EXPO REAL-SPECIAL

LEHREN AUS DER PANDEMIE FÜR DAS CORPORATE REAL ESTATE MANAGEMENT

Dr. Zsolt Sluitner, Foto: Siemens Real Estate

Digitalisierung, Klimaschutz, demografischer Wandel, Urbanisierung, Globalisierung - die Liste mit Megatrends, die die Arbeitswelt derzeit in historischem Ausmaß verändern, ist beispiellos umfangreich und hält nicht zuletzt das Corporate Real Estate Management (CREM) seit Jahren gehörig auf Trab. Nochmals beschleunigt wird dieser Wandel durch die Covid-19-Pandemie, schließlich wirkt diese bei vielen Themen wie ein Katalysator. Das verdeutlichen auch die Ausführungen des vorliegenden Beitrags. Red.

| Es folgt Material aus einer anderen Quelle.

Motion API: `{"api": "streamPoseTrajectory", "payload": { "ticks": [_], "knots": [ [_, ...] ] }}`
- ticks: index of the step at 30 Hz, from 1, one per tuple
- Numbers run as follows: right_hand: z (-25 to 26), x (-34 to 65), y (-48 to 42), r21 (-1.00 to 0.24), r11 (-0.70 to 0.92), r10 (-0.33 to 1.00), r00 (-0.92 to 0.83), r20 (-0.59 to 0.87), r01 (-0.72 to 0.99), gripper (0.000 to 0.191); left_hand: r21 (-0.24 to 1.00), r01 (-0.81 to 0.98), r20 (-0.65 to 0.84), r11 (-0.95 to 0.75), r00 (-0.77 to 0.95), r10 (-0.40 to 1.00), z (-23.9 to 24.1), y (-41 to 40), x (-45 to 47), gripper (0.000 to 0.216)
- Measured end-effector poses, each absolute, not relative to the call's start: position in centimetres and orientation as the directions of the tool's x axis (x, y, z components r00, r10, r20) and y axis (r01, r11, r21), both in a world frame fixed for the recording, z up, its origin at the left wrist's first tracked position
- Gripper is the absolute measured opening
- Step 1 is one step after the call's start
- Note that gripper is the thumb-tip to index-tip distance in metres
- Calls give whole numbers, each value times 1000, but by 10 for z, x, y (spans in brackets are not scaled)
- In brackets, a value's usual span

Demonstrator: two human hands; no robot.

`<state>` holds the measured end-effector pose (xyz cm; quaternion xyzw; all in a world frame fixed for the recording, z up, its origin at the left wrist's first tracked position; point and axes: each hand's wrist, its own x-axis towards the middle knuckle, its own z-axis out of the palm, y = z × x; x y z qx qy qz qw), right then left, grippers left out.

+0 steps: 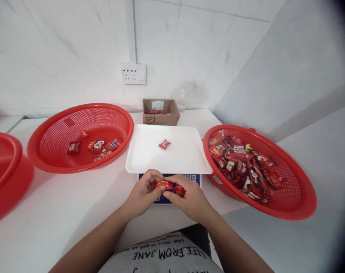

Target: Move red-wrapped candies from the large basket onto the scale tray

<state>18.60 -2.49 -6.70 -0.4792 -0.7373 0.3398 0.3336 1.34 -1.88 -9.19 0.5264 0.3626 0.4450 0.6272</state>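
Note:
My left hand (145,193) is closed around a small red wrapped candy (164,184), thumb on its near side. Close beside it, fingertips nearly meeting, my right hand (191,197) is closed on another red-wrapped candy (178,190). Both hands hover over the blue keypad of a scale (163,200), which they partly cover. On top of the scale rests a white tray (144,159), with a single red candy (164,144) lying near its middle.
At right, a red basket (299,204) holds many red-wrapped candies. A second red basket (44,163) at left contains several packets. Another red basket (11,189) stands at the far left. Behind the tray is a cardboard box (163,120) with packets inside, below a wall socket (134,74).

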Motion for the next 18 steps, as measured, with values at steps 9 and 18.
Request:
{"api": "streamPoseTrajectory", "payload": {
  "ticks": [9, 18],
  "knots": [
    [-61, 184, -24, -795, 273, 954, -261, 150, 542, 12, 984, -80, 178, -161, 282, 943, -91, -20, 13, 7],
    [-66, 177, -27, -826, 264, 958, -237, 163, 499, 7, 976, -143, 197, -166, 239, 951, -95, -25, 17, 22]
  ]
}}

Welche Folgen hat Covid-19 für den Markt der Unternehmensimmobilien? Was können wir aus der Pandemie lernen? Wie sieht unsere Zukunft aus? Fragen wie diese bewegen aktuell die gesamte Branche. Auch ich bekomme sie nahezu täglich gestellt. Oft wird dann ein nahezu visionärer Blick in die Glaskugel erwartet, denn schließlich verantworten wir bei Siemens Real Estate (SRE) die Unternehmensimmobilien von Siemens an rund 1 500 Standorten weltweit. Die Antwort lautet dann: So visionär muss man gar nicht sein, um realistische Lehren aus der Pandemie ziehen zu können! Was genau damit gemeint ist, soll im Folgenden anhand einiger Beispiele und eines kleinen Blickes hinter die Kulissen unserer Arbeit der vergangenen Monate bei SRE etwas näher erläutert werden.

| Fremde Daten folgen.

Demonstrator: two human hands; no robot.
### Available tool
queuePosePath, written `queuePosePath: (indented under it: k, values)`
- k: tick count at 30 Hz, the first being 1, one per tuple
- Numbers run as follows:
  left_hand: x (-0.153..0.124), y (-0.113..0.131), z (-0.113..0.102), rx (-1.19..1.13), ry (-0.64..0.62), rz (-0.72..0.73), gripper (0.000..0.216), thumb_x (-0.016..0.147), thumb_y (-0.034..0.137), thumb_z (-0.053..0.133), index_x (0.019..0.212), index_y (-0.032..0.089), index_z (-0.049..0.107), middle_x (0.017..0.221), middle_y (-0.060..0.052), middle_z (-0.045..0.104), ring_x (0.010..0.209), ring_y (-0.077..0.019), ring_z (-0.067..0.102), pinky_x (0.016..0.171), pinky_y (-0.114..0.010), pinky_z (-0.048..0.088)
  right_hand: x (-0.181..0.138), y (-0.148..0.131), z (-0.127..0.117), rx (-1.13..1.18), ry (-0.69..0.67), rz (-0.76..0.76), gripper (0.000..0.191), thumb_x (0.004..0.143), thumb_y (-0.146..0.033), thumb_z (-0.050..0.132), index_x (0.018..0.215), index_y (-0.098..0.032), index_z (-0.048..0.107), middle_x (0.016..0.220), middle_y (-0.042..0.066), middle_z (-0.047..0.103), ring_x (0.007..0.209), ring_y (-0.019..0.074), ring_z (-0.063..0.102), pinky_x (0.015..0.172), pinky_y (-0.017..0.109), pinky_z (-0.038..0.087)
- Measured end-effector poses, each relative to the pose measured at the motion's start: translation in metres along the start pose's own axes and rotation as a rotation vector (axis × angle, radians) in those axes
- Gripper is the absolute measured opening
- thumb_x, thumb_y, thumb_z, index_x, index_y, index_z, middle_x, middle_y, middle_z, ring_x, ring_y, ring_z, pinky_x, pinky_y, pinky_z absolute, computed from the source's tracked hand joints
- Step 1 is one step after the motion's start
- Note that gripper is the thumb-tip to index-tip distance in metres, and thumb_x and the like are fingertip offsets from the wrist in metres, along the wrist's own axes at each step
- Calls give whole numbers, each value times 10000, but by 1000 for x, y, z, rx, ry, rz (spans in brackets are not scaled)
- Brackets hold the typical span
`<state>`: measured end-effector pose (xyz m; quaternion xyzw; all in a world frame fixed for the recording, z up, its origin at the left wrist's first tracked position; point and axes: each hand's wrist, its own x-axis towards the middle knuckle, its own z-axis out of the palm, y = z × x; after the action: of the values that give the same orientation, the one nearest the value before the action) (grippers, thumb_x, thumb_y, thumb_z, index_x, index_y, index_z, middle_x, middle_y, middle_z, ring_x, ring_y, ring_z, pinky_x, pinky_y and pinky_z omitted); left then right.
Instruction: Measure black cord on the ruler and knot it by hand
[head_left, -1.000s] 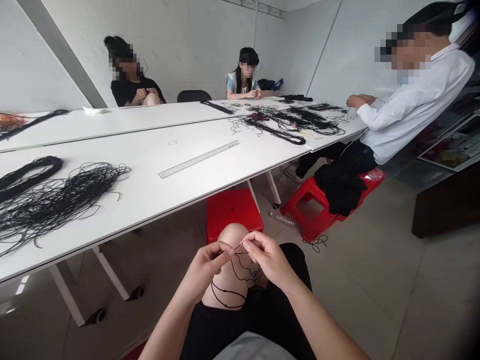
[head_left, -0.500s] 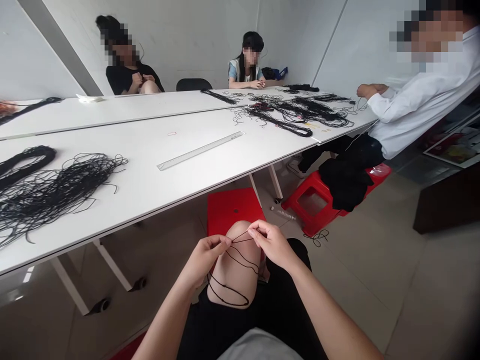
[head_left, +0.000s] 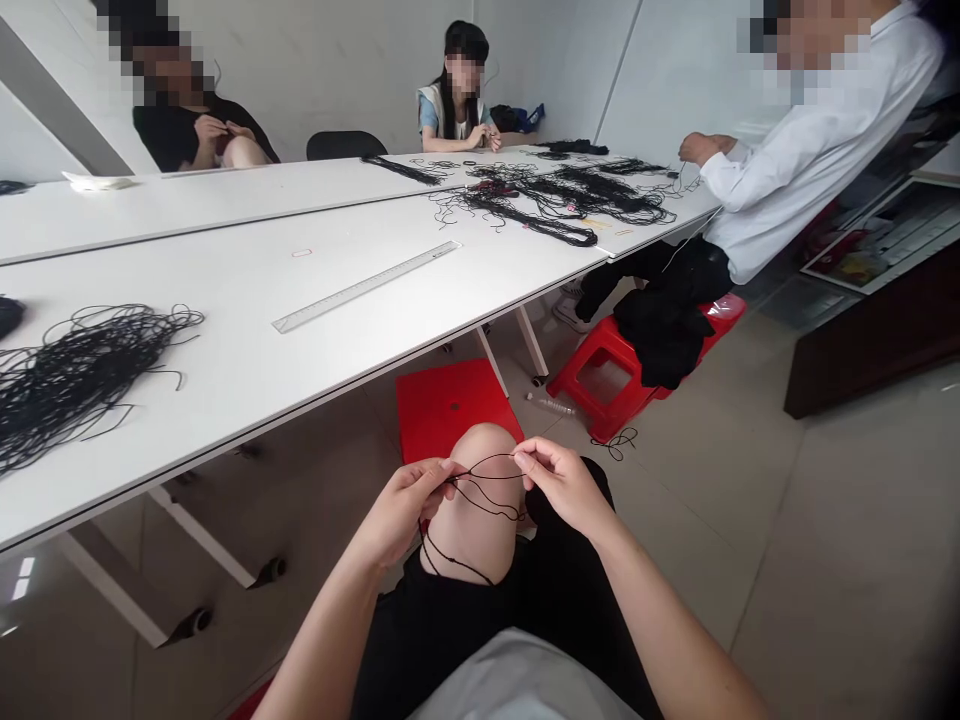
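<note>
My left hand (head_left: 401,510) pinches a thin black cord (head_left: 487,497) between thumb and fingers, just left of my bare knee (head_left: 476,520). My right hand (head_left: 562,487) grips the other side of the cord at the right of the knee. Between my hands the cord spans the top of the knee in loose strands. A lower length hangs in a loop across the shin side, with small knots or beads along it. My black clothing (head_left: 480,620) lies below.
A long white table (head_left: 300,260) runs ahead on the left, holding a black cord pile (head_left: 82,375), a steel ruler (head_left: 367,287) and a far tangle (head_left: 555,195). A person in a white shirt (head_left: 817,150) sits on a red stool (head_left: 600,365); other seated people face the table.
My hands have drawn apart, the right one moving right, and the cord between them has opened into a wider loop. The whole view has shifted slightly.
</note>
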<state>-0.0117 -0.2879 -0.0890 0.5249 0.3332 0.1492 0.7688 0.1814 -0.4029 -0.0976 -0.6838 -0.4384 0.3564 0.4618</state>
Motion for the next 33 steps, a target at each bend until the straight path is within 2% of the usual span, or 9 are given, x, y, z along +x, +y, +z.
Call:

Mächtiger Schub für die Digitalisierung

Ein Kunde aus dem Bereich Digital Industries bei Siemens sagte vor kurzem: "Man stelle sich nur vor, Covid-19 wäre passiert, bevor es das Internet, elektronische Kommunikation und Videokonferenzen gab." Ja, das mag man sich wirklich nicht vorstellen. Aber so wie es das alles - glücklicherweise - bereits gab, so spielten auch im Immobilienbereich viele der Trends bereits vor der Pandemie eine wichtige Rolle, die nun allerdings rasant beschleunigt wurden. Man nehme beispielsweise das Building Information Modelling, BIM. Vor vier Jahren habe ich an gleicher Stelle noch für BIM geworben und die Vorteile dargelegt, die uns digitale Zwillinge beim Planen, Bauen, Betreiben und Instandhalten von Immobilien bieten. Nicht selten mussten wir uns damals anhören: "Wer zahlt den Extraaufwand und wo ist der Return on Investment?"

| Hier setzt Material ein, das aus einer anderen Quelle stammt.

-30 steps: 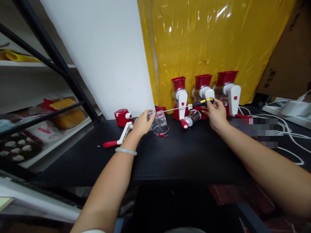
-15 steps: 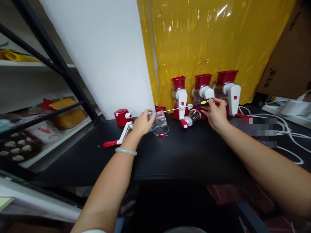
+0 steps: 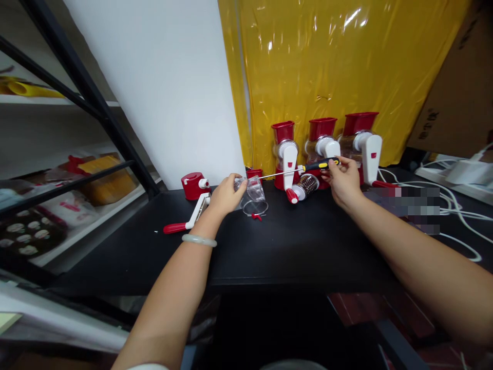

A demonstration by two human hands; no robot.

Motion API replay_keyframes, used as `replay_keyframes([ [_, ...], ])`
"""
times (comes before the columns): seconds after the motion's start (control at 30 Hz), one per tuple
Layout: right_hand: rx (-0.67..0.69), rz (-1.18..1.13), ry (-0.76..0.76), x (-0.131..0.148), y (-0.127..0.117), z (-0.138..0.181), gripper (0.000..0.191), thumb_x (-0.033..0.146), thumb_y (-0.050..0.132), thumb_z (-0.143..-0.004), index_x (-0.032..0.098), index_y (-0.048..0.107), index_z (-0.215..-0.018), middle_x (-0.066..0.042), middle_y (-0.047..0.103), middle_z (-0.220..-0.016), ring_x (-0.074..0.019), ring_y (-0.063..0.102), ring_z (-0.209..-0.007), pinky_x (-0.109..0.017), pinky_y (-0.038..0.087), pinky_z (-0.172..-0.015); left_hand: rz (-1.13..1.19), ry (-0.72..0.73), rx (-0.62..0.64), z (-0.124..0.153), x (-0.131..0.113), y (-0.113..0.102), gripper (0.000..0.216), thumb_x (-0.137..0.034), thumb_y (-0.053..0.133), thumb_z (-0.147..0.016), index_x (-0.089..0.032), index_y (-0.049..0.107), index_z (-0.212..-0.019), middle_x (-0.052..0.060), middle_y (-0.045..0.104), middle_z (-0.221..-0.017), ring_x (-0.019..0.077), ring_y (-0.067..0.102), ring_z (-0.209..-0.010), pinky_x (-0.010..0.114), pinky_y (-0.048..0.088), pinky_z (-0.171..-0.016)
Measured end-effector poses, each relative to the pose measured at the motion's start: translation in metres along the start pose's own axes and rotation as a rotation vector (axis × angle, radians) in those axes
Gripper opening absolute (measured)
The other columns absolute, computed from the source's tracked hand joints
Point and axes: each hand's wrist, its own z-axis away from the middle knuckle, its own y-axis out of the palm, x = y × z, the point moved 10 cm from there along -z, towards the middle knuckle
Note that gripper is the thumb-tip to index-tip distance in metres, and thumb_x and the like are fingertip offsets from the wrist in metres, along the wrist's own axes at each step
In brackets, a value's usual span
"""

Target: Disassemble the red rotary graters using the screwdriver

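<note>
My left hand [image 3: 228,193] is closed around a clear plastic housing [image 3: 254,191] lying on the black table. In my right hand [image 3: 343,180] is a screwdriver [image 3: 318,165] with a black and yellow handle, held level by the fingertips. Its long shaft points left, and the tip reaches the clear housing; exact contact is too small to tell. A small red part [image 3: 256,217] rests just in front of the housing. Left of my left hand are a red base piece [image 3: 194,186] and a white crank handle [image 3: 195,214] with a red grip.
Three red and white rotary graters [image 3: 284,154] stand along the yellow plastic sheet [image 3: 339,61]. A metal grating drum [image 3: 307,185] lies in front of them. White cables [image 3: 454,205] run over the right side. Black shelf posts [image 3: 111,128] rise at left.
My right hand's fingers have shifted slightly on the screwdriver handle. My left hand and the clear housing look unmoved.
</note>
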Motion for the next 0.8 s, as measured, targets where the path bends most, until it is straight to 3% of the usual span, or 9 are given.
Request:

Glücklicherweise haben wir die Zeichen der Zeit erkannt und für die Nutzung digitaler Gebäudezwillinge in Planung und Bau bereits frühzeitig eigene Standards entwickelt. Und das hat sich in den vergangenen Jahren bei vielen Bau- und Entwicklungsprojekte bezahlt gemacht. Zum Beispiel bei dem Großprojekt "Siemensstadt2" in Berlin: Dort entwickelt SRE aktuell auf einem ehemals geschlossenen Industrieareal in der Siemensstadt - einem Stadtteil von Berlin Spandau - auf einer Fläche von 76 Hektar einen neuen "Stadtteil der Zukunft".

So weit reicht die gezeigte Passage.